Home buyers sign a never ending pile of legal documents to purchase a home. But arguably the most important document in the entire transaction is the Massachusetts purchase and sale agreement. The purchase and sale agreement is signed after the Offer to Purchase is executed, and spells out the parties’ responsibilities during the interim period when the property is taken off the market and the closing.

Important Update: Please read our article on the new TRID Rules

In Massachusetts, the form most often used is the so-called standard form agreement supplied by the Greater Boston Real Estate Board or one modeled very closely to this form. (Due to copyright laws, we cannot embed the standard form agreement — contact my office if you need assistance with drafting a purchase and sale agreement).

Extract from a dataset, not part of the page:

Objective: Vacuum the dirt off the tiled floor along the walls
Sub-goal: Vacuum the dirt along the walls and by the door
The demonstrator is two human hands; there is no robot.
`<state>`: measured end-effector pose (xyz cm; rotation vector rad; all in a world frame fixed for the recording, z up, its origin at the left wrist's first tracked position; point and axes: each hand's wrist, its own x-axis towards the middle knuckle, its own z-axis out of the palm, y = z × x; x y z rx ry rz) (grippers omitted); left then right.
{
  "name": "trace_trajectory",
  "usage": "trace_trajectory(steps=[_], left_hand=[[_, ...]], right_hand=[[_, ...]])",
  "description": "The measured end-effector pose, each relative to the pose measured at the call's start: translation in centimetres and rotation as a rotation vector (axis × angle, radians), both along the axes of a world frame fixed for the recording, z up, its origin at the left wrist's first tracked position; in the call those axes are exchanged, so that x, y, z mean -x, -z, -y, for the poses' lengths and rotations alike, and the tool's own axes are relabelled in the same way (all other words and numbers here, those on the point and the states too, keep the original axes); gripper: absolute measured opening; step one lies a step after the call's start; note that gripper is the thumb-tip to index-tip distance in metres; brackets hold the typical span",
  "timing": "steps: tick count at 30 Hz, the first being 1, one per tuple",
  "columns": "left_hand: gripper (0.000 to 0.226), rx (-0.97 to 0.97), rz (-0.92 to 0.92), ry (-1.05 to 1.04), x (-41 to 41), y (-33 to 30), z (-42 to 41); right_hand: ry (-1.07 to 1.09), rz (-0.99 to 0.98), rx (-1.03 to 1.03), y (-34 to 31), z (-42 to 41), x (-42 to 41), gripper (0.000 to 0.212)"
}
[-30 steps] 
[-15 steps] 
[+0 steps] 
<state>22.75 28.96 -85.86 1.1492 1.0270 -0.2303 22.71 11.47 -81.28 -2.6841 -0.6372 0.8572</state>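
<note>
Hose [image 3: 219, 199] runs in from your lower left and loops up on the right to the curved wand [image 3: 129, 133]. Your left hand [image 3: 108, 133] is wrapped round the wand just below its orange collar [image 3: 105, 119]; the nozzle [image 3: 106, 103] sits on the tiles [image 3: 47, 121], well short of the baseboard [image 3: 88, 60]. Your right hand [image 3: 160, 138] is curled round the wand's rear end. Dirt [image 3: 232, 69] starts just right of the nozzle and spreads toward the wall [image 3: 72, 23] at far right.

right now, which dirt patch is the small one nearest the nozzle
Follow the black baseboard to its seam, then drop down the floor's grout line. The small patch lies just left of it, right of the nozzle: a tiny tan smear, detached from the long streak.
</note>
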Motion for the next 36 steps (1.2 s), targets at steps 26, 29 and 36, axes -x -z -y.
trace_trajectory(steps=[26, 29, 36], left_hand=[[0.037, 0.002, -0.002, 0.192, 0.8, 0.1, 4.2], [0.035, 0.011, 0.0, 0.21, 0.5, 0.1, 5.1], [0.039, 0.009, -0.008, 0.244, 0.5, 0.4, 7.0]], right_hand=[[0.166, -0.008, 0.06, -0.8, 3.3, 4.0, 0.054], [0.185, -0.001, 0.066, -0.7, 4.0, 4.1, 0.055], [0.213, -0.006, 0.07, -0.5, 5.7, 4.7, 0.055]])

The “standard” form purchase and sale agreement is, however, far from standard, especially for buyers. In fact, the standard form is very much slanted in favor of the seller, and the playing field must be “leveled” to protect the buyer’s interests.

Click here to read our series of posts on the Massachusetts Purchase and Sale Agreement

This is why it’s imperative that home buyers and sellers alike retain a Massachusetts real estate attorney to modify the “standard” form purchase and sale agreement in order to best protect all parties’ rights and remedies, and customize the agreement to the particular aspects of the transaction. This is typically done through a “rider” to the purchase and sales agreement. Often, the buyers’ attorney and the sellers’ attorney will attached two different riders to the agreement.

I’ll outline a few common issues not addressed adequately in the “standard” purchase and sale agreement. (Most of these are from the buyer’s perspective).

Mortgage Contingency

The “standard” purchase and sale agreement does provide a basic mortgage contingency which gives the buyer the option of terminating the agreement if mortgage financing falls through. However, for a buyer, the more specific you are in terms of interest rate, points, name of lending institution and definition of “diligent efforts,” the better. Buyers’ counsel should specify that the buyer will not be required to apply to more than one institutional lender currently making mortgage loans of the type sought by the buyer and that the buyer may terminate the purchase and sale agreement unless the buyer obtains a firm, written commitment for a mortgage loan. Here is a sample rider provision:

MODIFICATION TO PARAGRAPH 26: Application to one such bank or mortgage lender by such date shall constitute “diligent efforts.”  If the written  loan commitment contains terms and conditions that are beyond BUYER’S reasonable ability to control or achieve, or if the commitment requires BUYER to encumber property other than the subject property, BUYER may terminate this agreement, whereupon any payments made under this agreement shall be forthwith refunded and all other obligations of the parties hereto shall cease and this agreement shall be void without recourse to the parties hereto.

Home Inspection/Repairs

Typically, buyers complete the home inspection process prior to the signing of the purchase and sale agreement, and any inspection contingency provision is deleted from the purchase and sale agreement. What happens if the inspection results are not ready before the P&S signing deadline or if the seller has agreed to perform repairs prior to the closing or give a credit at closing? In this case, a home inspection contingency clause should be added back to the agreement, and any seller repairs or closing credits should be meticulously detailed in the rider.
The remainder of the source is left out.